Specieslaboratory mouse
GenerationN9+pN1 (13-FEB-14)
Generation Definitions
Donating Investigator Matthew Goldberg,   University of Texas Southwestern Medical Center at Dallas

In the brains of patients with Parkinson's disease, the antioxidant enzyme glutathione peroxidase 1 activity level is diminished. Mutations in human PARK7 and PARK2 resulting loss of function have been linked to types of autosomal recessive Parkinson's disease. These mice carry targeted mutations for the Park7, Gpx1 and Park2 genes. Mice that are homozygous for all 3 of the targeted mutations are viable and fertile. In triple mutant mice, 12 to 18 months of age, striatal dopamine and serotonin levels are elevated, but with normal nigral neuron numbers. Parkin-/- DJ-1-/- Gpx1-/- exhibit enhanced motor behavior and are able to outperform wildtype controls in the rotarod test. During backcrossing, the Y chromosome may not have been fixed to the C57BL/6J genetic background.

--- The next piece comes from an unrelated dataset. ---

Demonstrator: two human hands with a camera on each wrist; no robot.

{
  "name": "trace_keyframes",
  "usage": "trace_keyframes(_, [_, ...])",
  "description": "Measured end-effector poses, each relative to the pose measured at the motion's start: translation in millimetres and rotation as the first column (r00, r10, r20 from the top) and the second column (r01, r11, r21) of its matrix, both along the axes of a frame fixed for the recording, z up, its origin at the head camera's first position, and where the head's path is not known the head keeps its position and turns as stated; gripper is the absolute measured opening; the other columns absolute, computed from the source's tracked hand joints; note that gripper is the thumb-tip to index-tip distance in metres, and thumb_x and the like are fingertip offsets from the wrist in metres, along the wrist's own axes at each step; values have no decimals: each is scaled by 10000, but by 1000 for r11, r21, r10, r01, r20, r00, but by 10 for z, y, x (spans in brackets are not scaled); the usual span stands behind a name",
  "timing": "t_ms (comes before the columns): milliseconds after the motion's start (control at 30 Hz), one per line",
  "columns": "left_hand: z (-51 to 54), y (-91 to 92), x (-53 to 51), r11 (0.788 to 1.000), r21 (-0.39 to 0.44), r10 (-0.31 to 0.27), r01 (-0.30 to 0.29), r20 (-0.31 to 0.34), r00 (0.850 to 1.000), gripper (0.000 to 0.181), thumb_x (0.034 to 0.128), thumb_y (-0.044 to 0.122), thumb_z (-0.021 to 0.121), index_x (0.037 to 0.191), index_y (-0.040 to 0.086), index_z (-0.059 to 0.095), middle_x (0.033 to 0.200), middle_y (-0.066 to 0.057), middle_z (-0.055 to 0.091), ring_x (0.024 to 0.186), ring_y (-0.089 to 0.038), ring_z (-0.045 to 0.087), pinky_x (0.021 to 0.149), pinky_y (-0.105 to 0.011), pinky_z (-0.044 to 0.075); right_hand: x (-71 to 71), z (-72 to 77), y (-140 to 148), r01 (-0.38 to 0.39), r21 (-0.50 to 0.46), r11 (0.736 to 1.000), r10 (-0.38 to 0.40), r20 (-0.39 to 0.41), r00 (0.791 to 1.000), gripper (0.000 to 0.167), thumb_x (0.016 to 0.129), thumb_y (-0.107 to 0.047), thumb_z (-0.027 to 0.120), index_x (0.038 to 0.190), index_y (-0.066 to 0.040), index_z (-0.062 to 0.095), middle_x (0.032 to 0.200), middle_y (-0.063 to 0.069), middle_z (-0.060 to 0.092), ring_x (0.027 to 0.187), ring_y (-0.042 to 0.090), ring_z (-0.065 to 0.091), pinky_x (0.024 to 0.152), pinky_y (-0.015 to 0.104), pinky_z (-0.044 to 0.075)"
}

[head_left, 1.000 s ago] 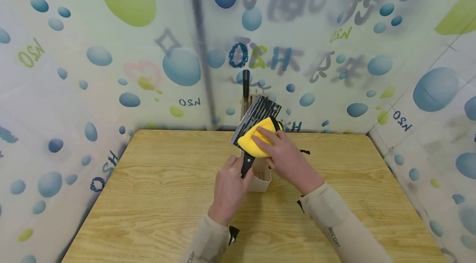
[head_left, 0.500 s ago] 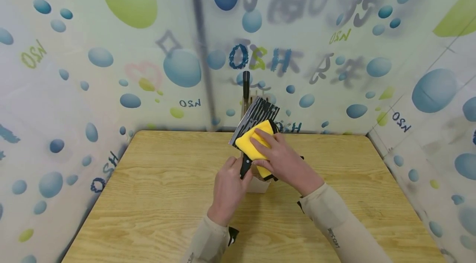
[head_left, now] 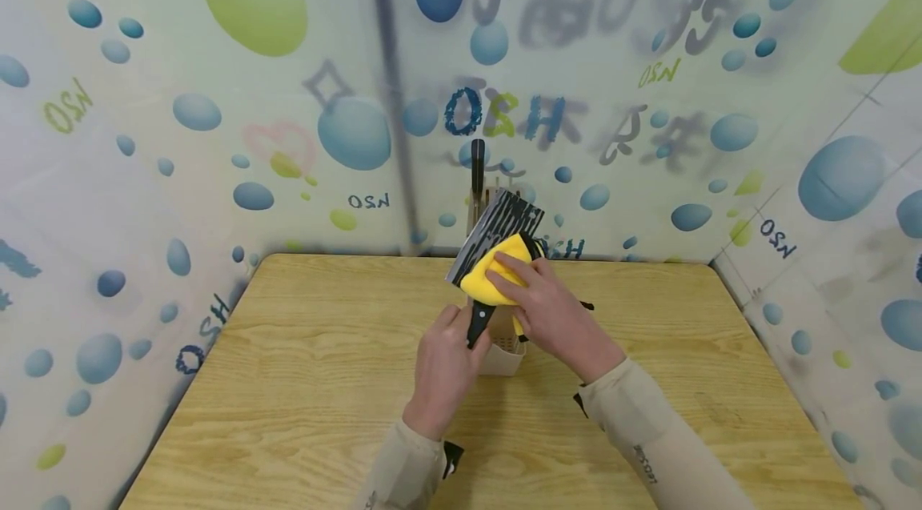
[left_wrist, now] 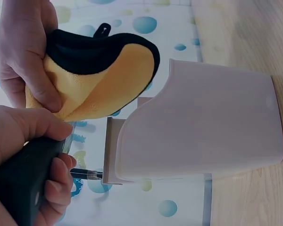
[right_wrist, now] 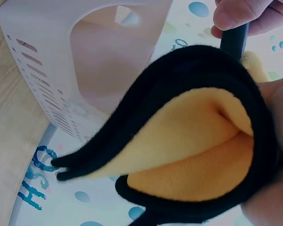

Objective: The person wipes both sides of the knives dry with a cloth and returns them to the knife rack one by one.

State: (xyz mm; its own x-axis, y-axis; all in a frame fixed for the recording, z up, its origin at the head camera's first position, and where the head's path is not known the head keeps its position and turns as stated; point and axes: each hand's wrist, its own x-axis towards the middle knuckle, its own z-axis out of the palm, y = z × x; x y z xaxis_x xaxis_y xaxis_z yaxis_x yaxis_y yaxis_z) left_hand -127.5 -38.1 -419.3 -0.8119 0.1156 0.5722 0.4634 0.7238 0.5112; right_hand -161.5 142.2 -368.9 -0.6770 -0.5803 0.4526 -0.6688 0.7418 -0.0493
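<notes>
A cleaver with a broad blade (head_left: pixel 500 223) is held up in front of the person, its black handle (head_left: pixel 479 323) gripped by the left hand (head_left: pixel 448 366). The right hand (head_left: pixel 558 314) pinches a folded yellow cloth with black edging (head_left: pixel 490 278) against the lower part of the blade. In the left wrist view the left fingers curl round the handle (left_wrist: pixel 19 174), with the cloth (left_wrist: pixel 94 92) just above them. The right wrist view shows the cloth (right_wrist: pixel 188 136) folded open toward the camera, hiding most of the blade.
Behind and below the cleaver a pale holder (head_left: pixel 502 362) stands on the wooden table (head_left: pixel 324 350). Another black-handled utensil (head_left: pixel 478 166) stands upright at its back. A patterned wall (head_left: pixel 288 94) rises behind the table.
The cloth's hanging part swung down below the right hand, then drew back up. Cloth and cleaver shifted slightly left, then back right. Both hands have kept their holds.
</notes>
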Motion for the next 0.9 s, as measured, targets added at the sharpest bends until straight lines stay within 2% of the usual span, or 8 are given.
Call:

For the Park7 allele, a targeting vector designed by Dr. Jie Shen (Brigham & Women's Hospital, Harvard University) containing a PGK-neomycin cassette was used to disrupt exon 2. The construct was electroporated into (C57BL/6 x 129)F1 derived MKV6.5 embryonic stem (ES) cells. Correctly targeted ES cells were injected into blastocysts. The resulting chimeric animals were tested for germline transmission. The mice were backcrossed to C57BL/6J for 10 generations.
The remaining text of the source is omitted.